Et elle se raconte : elle est spécialisée dans les gâteaux exceptionnels qu’elle imagine, ou élabore selon un modèle fourni par le client, et décore. Elle me montre des photos : classique gâteau de mariage à plusieurs étages avec des fleurs en sucre ou naturelles, gâteaux d’anniversaire multicolores en forme d’ours, de smiley, de Bob l’éponge ou représentant une sorcière en pied… Je suis bluffée !
Elle me dit qu’elle adore ça : elle prépare des gâteaux chez elle avec ses enfants, a animé des ateliers pâtisserie chez un boulanger… En partant, elle me désigne un gros oiseau décorant l’accueil, réalisé en papier mâché, et m’explique comment elle le réaliserait en gâteau…
Tout ce qu’elle a fait, c’était au Portugal. En France, elle est confrontée au problème de la langue, me dit-elle. Je trouve pourtant qu’elle maîtrise bien le français, mais ce n’est pas assez pour trouver un emploi intéressant.
Alors elle travaille chez un fabricant de pâtisseries portugaises où, pendant de longues heures, elle forme à la main des fonds de tartelettes. En un mot, elle s’ennuie.
Mais ce n’est pas le pire. Elle pensait qu’il serait plus facile de travailler chez un compatriote.
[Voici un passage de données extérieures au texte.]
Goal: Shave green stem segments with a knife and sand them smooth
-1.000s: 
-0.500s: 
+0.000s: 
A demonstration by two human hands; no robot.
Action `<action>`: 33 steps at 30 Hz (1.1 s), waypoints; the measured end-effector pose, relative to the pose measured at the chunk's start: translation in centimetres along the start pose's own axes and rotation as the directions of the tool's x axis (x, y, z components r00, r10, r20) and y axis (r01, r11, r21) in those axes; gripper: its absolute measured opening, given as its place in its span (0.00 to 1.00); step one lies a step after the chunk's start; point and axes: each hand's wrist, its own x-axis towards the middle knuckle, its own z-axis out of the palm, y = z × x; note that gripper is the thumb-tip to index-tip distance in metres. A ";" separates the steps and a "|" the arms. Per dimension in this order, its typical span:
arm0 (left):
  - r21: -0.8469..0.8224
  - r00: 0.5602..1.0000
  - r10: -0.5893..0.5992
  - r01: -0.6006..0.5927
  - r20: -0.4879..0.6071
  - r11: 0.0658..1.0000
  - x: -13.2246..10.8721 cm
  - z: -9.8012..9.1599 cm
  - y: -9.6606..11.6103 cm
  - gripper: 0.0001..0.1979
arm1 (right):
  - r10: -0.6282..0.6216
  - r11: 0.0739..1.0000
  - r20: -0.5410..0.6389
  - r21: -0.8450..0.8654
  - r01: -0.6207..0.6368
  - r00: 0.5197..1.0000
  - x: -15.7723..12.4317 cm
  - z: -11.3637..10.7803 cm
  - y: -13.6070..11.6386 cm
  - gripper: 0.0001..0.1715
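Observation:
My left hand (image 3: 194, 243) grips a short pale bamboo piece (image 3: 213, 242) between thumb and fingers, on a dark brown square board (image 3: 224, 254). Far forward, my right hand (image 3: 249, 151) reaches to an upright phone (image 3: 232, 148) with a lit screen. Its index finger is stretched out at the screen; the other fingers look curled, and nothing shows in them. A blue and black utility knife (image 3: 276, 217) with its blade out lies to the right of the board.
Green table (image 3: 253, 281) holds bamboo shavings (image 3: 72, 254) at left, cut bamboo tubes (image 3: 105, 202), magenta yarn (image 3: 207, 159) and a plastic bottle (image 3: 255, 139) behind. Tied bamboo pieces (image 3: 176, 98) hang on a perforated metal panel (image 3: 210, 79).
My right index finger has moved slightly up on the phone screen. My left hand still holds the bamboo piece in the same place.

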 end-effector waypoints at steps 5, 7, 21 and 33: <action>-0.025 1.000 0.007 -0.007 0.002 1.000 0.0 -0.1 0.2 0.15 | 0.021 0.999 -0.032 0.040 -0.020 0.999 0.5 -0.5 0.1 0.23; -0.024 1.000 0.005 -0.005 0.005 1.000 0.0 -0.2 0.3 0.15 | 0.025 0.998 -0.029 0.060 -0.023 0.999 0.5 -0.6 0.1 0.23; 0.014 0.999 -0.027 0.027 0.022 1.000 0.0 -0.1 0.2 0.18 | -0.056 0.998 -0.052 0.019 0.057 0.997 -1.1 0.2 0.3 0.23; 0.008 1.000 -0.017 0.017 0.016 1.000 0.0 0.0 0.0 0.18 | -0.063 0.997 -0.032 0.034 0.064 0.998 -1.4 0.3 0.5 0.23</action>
Pas du tout ! Elle est tombée chez un vieux macho qui la harcèle à coups de vannes sexistes et de reproches injustifiés sur ses compétences, qu’il ne connaît pas puisqu’il n’a pas voulu voir son CV, et qu’il met en doute en l’accusant d’avoir photographié des gâteaux fabriqués par d’autres.
Ses collègues, seulement des hommes, profitent de la mauvaise conduite du patron et ne sont pas tendres non plus, ponctuant ouvertement tous ses faits et gestes de commentaires salaces.
Quel gâchis !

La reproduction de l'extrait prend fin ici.